Data section:

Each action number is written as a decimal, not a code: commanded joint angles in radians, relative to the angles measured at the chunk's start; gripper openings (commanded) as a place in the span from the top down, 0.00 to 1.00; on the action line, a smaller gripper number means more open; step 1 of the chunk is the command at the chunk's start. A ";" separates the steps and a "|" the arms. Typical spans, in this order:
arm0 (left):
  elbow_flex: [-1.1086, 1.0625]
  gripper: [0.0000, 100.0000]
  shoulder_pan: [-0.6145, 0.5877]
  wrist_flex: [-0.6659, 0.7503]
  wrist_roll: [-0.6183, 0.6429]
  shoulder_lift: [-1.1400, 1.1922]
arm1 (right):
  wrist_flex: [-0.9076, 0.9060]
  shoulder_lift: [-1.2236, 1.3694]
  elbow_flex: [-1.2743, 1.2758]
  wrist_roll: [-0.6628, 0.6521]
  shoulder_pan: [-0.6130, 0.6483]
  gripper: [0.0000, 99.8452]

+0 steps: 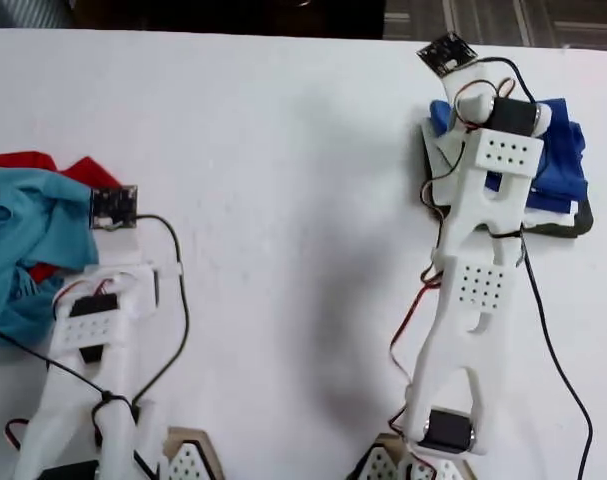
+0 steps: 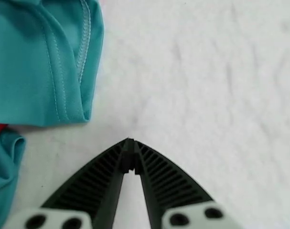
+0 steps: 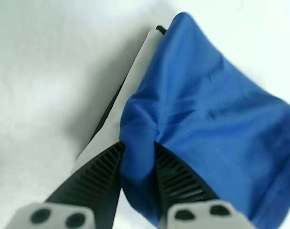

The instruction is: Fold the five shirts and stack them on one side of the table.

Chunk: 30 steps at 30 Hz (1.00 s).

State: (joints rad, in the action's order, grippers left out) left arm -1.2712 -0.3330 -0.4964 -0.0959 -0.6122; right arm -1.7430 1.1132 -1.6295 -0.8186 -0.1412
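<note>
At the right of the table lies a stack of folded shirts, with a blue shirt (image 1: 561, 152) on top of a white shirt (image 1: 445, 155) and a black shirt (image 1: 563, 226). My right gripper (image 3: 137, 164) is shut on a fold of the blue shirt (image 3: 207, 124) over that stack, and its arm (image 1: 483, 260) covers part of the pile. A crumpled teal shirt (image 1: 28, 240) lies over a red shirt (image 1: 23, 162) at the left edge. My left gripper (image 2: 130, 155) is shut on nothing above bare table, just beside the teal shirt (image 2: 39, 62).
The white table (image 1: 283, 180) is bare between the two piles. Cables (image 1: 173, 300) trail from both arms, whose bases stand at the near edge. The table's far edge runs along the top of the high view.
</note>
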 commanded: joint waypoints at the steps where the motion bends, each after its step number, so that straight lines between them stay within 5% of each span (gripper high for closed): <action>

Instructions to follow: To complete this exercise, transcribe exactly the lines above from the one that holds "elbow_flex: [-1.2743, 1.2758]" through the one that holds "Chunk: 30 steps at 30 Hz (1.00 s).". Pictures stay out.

The completed task:
  elbow_flex: [-1.2743, 1.2758]
  wrist_roll: [-0.6628, 0.6521]
  shoulder_pan: [-0.6130, 0.6483]
  gripper: [0.0000, 99.8452]

+0 steps: 
+0 steps: 
+0 steps: 

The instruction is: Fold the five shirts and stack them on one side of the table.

Chunk: 30 steps at 30 Hz (1.00 s).

Nothing more remains to be added to the answer.